WHAT IS EXPECTED.
Search the data for the string "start", and report each line where it is found.
= = = = =
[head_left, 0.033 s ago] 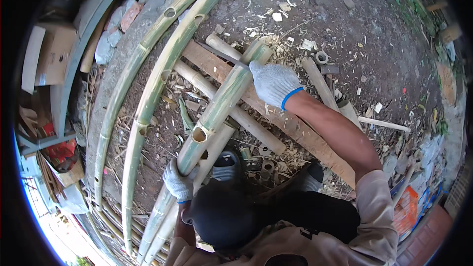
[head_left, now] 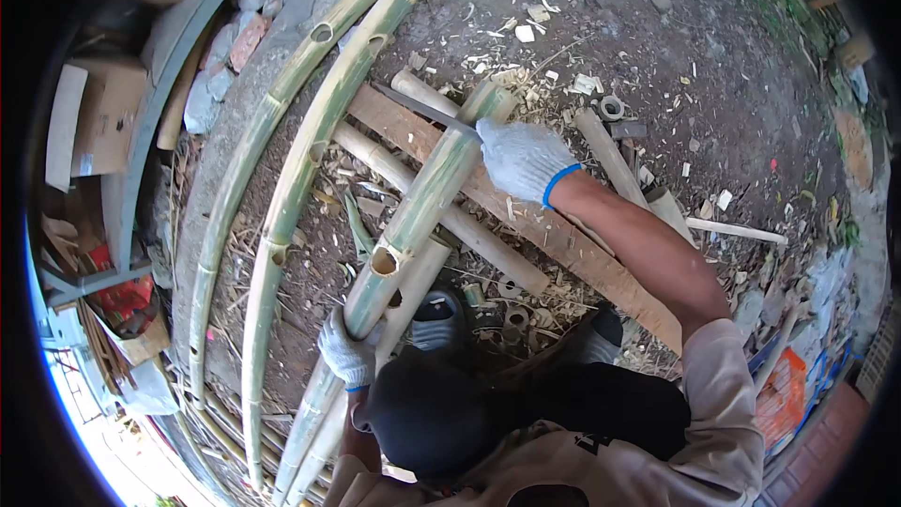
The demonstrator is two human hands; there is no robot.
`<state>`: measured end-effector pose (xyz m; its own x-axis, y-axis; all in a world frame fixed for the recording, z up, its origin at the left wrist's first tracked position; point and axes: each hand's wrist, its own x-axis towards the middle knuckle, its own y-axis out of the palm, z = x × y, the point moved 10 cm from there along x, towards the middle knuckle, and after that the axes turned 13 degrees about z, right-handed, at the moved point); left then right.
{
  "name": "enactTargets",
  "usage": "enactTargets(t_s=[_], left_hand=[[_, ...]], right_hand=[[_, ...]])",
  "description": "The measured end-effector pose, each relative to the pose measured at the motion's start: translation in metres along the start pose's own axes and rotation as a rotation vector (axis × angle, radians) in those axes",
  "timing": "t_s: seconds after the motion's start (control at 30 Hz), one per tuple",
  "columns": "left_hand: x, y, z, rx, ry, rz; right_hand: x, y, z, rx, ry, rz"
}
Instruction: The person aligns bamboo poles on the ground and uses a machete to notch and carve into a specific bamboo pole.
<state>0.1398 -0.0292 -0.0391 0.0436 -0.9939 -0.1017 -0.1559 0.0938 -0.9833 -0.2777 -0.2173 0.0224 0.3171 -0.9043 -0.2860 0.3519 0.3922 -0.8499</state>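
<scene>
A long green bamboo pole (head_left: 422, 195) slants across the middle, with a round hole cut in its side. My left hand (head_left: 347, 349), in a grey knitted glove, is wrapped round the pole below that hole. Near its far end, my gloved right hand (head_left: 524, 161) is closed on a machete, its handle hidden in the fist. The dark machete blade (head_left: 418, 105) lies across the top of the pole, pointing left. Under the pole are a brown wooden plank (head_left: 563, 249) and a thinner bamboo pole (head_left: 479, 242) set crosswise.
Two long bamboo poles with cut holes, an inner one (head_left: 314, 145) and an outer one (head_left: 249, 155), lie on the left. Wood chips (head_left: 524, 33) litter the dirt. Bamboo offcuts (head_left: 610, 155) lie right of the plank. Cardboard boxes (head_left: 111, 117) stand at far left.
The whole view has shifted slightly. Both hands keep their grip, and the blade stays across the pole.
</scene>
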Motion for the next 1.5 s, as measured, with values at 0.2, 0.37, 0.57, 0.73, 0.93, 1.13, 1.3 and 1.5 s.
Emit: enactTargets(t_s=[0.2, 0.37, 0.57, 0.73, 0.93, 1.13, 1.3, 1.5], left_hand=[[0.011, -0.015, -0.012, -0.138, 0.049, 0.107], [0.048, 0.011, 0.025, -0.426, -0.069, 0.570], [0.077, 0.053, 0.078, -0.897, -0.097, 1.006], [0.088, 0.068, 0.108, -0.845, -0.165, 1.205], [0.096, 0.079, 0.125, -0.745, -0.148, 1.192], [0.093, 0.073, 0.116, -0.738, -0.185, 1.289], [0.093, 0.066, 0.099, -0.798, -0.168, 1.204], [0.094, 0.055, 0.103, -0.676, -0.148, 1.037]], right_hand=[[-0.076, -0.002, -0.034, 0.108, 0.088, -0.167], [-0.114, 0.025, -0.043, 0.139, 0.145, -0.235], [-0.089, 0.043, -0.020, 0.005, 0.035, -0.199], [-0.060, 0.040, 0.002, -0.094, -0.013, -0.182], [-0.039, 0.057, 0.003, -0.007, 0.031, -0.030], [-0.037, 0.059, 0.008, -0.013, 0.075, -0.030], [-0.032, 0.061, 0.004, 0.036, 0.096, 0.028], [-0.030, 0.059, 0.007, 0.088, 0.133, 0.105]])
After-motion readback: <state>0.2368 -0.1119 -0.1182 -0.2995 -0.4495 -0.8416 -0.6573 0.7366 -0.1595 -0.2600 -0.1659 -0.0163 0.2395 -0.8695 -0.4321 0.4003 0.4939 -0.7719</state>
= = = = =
OUTPUT OF THE EXERCISE.
  "description": "The measured end-effector pose, each relative to the pose measured at the motion's start: translation in metres along the start pose's own axes and rotation as a rotation vector (axis × angle, radians) in those axes",
  "timing": "t_s: seconds after the motion's start (control at 30 Hz), one per tuple",

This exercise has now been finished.